We welcome the news that the European Commission is pushing public administrations and private companies to reduce energy consumption by 20% by 2020. One of the fastest ways in which organisations can become energy efficient is to look at their IT infrastructure.
It is well known that there is a fundamental difference between capital improvements (replacing building components for example) and operational improvements (deploying efficiency software). Capital improvements have decade-long ROI, while software improvements can payback in months. At 1E, we believe that an efficiency audit is the first step to greater IT efficiency. A CIO should take it upon him or herself to become agents of efficiency and seek out opportunities to save costs related to unused hardware, software, excess energy use and time.
On hearing the news, Monica Frassoni, president of the European Alliance to Save Energy (EU-ASE), of which 1E is a founder member, yesterday said:
“The proposal is half-hearted. The European Commission did not fulfil its commitment to replace binding targets with binding measures and has missed out a huge opportunity to save significant amounts of energy and money – at a time when we need both the most. In the next months, we will support the European Parliament and the most progressive members of the European Council in their effort to strengthen its provisions in terms of targets and concrete measures – the technologies exist, business is asking for regulation and they are ready to invest; it’s a policy maker’s dream. I cannot understand why the EU continues to keep Energy Efficiency in the sidelines of European policy,” she concluded.
Frassoni is right about the fact that energy efficiency technologies exist today – not only that; they generate fast returns.

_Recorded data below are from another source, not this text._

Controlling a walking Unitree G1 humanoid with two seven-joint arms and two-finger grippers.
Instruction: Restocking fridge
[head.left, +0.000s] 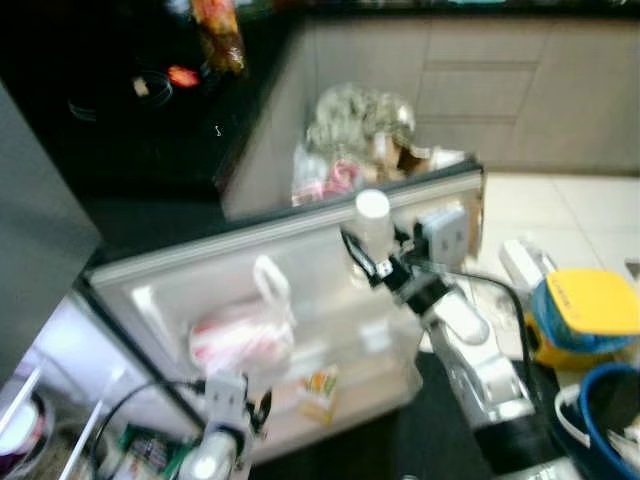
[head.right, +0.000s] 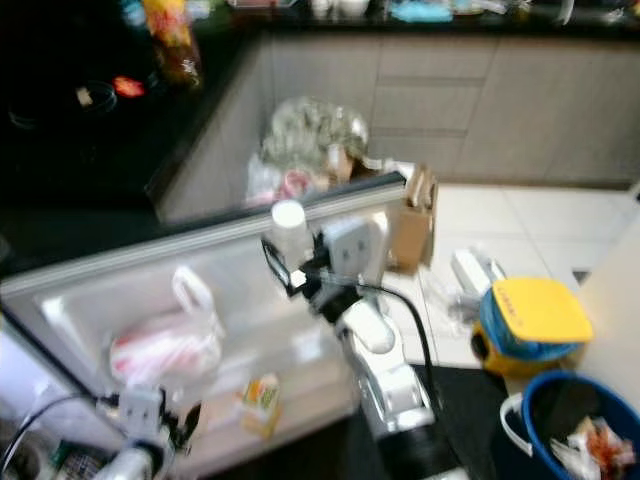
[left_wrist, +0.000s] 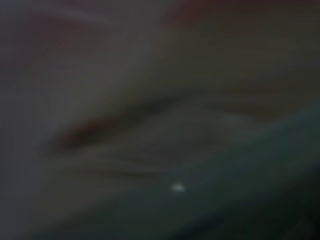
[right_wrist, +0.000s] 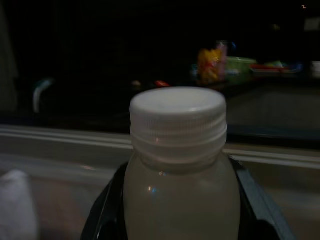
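Note:
My right gripper is shut on a pale bottle with a white cap, holding it upright against the inner side of the open fridge door. The right wrist view shows the bottle close up, a black finger on each side of it. In the door shelf lie a white bag with red print and a small carton. My left gripper hangs low near the door's bottom shelf; the left wrist view is a dark blur.
Behind the door top a bulging plastic bag and a brown paper bag stand by the grey cabinets. On the tiled floor at right sit a yellow-lidded container and a blue bucket. Dark counter at left.

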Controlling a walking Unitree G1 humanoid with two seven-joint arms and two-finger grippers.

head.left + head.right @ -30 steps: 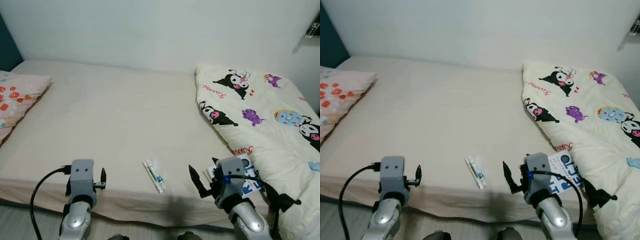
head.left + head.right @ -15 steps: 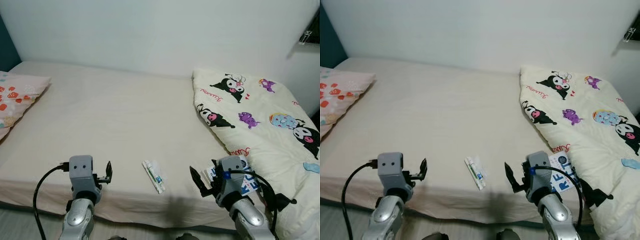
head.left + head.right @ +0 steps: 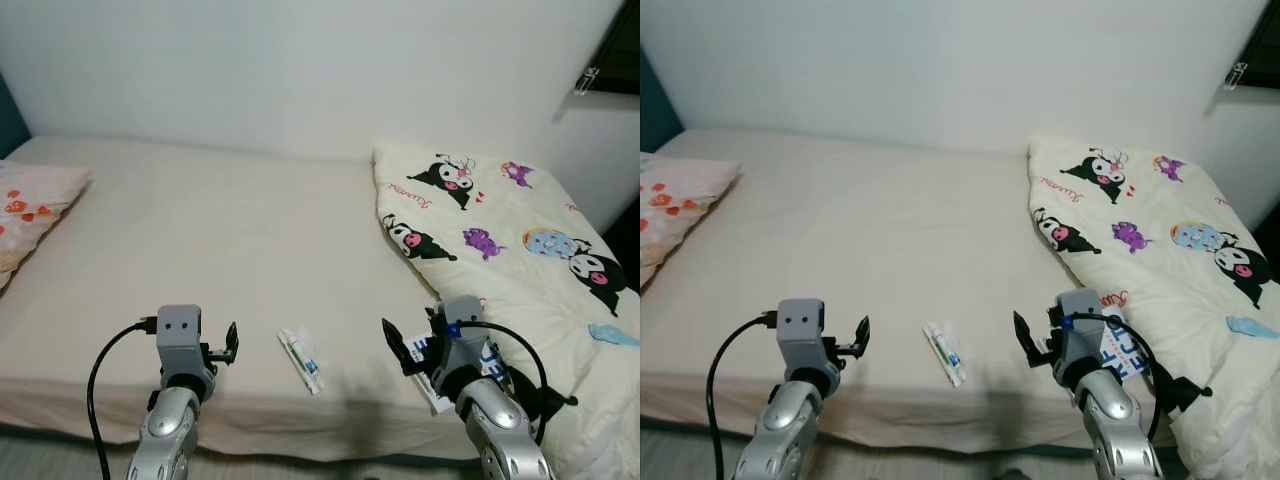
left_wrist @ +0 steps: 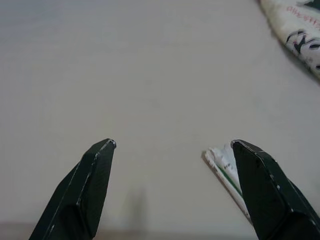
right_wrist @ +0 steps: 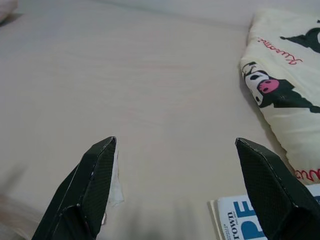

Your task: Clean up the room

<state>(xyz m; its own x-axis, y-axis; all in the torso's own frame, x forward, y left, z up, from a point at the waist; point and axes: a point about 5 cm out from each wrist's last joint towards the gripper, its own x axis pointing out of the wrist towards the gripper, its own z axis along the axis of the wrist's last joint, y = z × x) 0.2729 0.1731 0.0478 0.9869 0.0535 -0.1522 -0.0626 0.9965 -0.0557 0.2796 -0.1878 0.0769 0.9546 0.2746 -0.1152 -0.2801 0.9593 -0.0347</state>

1E customers have had significant success with making significant IT efficiencies. CSC has reduced its PC energy consumption by 40% just by implementing advanced power management technology on its estate of computers. Leading structural engineering firm Arup saved 442 metric tonnes of CO2, again by taking the simple step of power managing its PCs. What’s more, as well as seeing impressive energy efficiencies, our customers see significant cost reductions. Watch this video to hear how Dell is saving $2.4m year on year. Beyond the PC, organisations can make significant savings in the data center too. CSC went on to engage with 1E and found that of 68 servers, 22% were wasting over 80% energy – and remember, for every watt of power saved in the data center, you save another in cooling, so there is potential to make double the savings. You can read the full CSC case study here.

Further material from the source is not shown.